Apesar de tudo isso que tem acontecido nós temos três nomes disputando a pré-candidatura pelo PT e isso é uma coisa boa. Zé de Oliveira é um companheiro militante, assim como Odacy que é um grande quadro e já mostrou isso quando foi prefeito lá de Petrolina, e agora na condição de deputado estadual e a companheira Marília Arraes, que é muito corajosa, que veio para partido num momento muito difícil, numa demonstração de muita capacidade de enfrentamento e de luta. Então hoje, sem dúvida o partido debate e tem datas definidas para poder decidir se vai com a candidatura própria ou aliança.

Portanto, eu tenho dito em todas as oportunidades que tenho estado que sou defensor da candidatura própria, apesar de ter uma relação de companheirismo e amizade de Odacy, mas tenho me manifestado porque acho que a candidatura de Marília pode agregar mais em relação ao estado, valorizando o nomes dos companheiros, mas vejo que o nome dela hoje se apresenta com mais força e o partido vem construindo.

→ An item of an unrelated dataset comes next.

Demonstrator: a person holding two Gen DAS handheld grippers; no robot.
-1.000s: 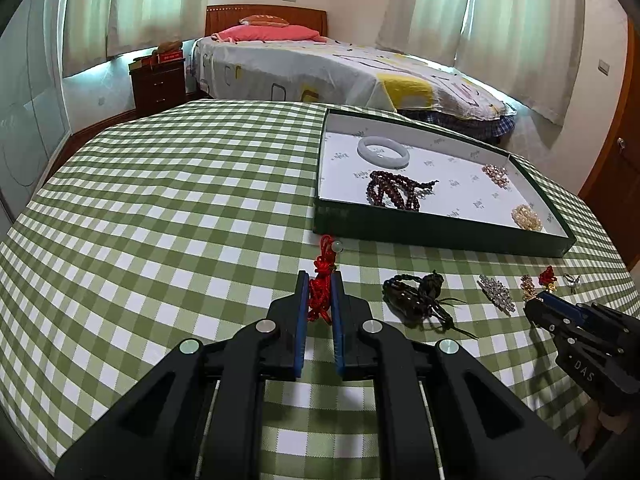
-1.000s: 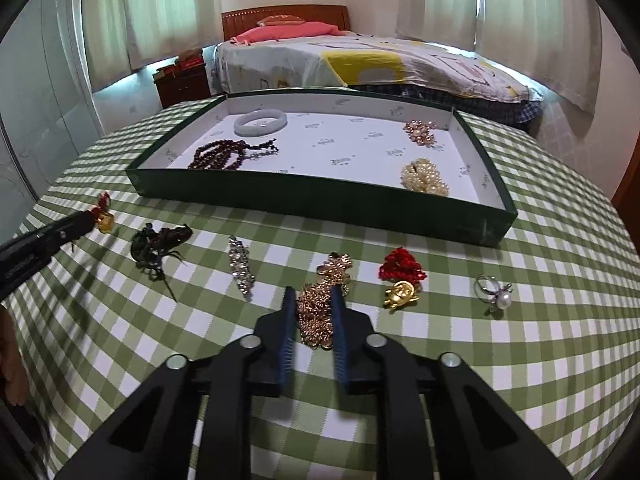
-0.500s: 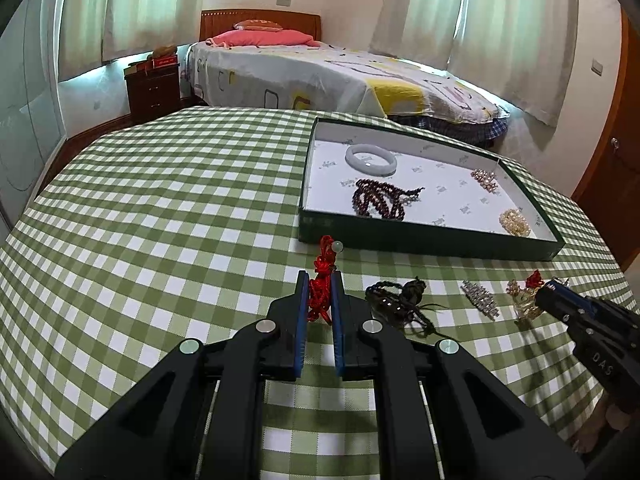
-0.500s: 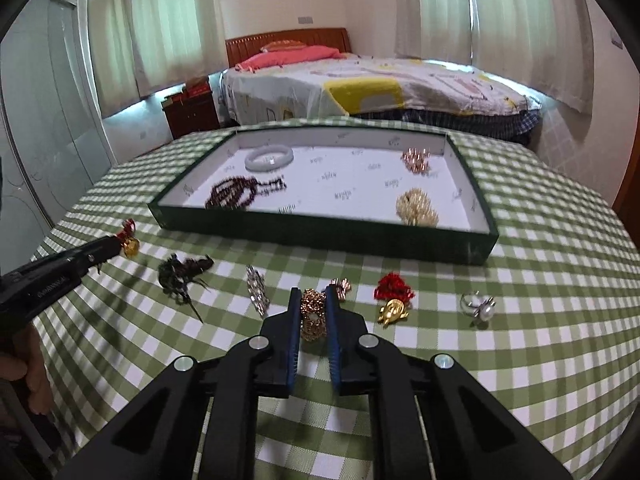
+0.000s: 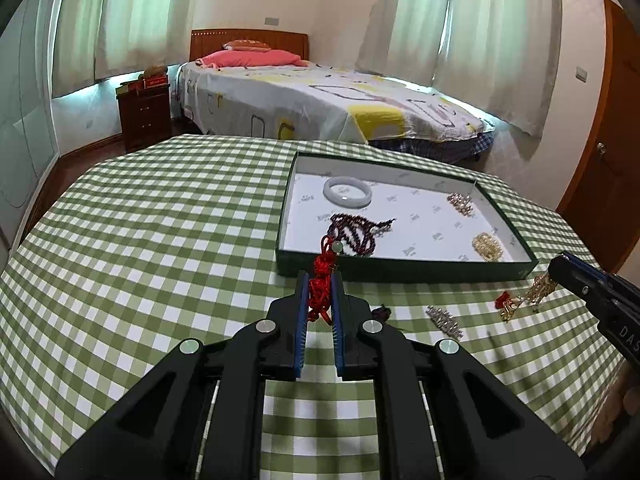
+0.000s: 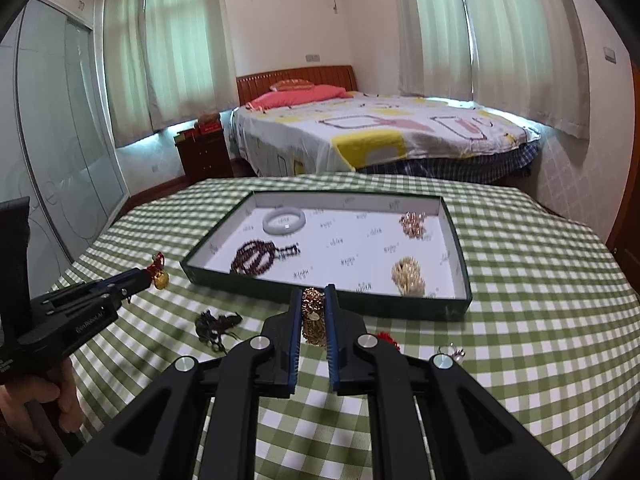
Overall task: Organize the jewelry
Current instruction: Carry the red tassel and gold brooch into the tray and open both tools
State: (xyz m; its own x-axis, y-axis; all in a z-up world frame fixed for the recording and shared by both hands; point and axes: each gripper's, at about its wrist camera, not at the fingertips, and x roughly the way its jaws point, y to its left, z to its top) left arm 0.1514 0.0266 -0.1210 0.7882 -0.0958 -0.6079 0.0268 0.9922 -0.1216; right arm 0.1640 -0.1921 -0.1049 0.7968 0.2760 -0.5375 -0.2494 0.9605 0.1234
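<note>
Both grippers have risen since a second ago, each carrying its piece clear of the green checked tabletop. Then the red knotted cord charm lay on the cloth between the left gripper jaws; now those jaws are clamped on it in the air, with its pale bead end poking up in front of the near wall of the green tray. The right gripper jaws, a second ago around the gold chain piece on the cloth, are now closed tight on it, lifted just short of the tray's near wall. Lying on the tabletop as before are the dark bracelet, the silver brooch, the red-and-gold charm and the pearl ring. White letters "DAS" show on the right gripper's body in the left wrist view; the small print on the tray lining is too fine to read.
</note>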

Então, claro, vou contribui no que puder, para termos uma candidatura forte, mas unificada, mas com a possibilidade para a gente eleger também deputados federais e estaduais porque isso é fundamental para que a gente possa governar Pernambuco ou Lula governar o Brasil. Não se pode apenas olhar a candidatura majoritária como se ela fosse resolver todos os problemas e esquecer as proporcionais. Os deputados são fundamentais para garantir a governabilidade e aquele projeto que na verdade as organizações defendem. Não adianta eleger Marília e um parlamento com deputados que pensam completamente diferente. O que vai prevalecer? A gente viu o que aconteceu com Dilma.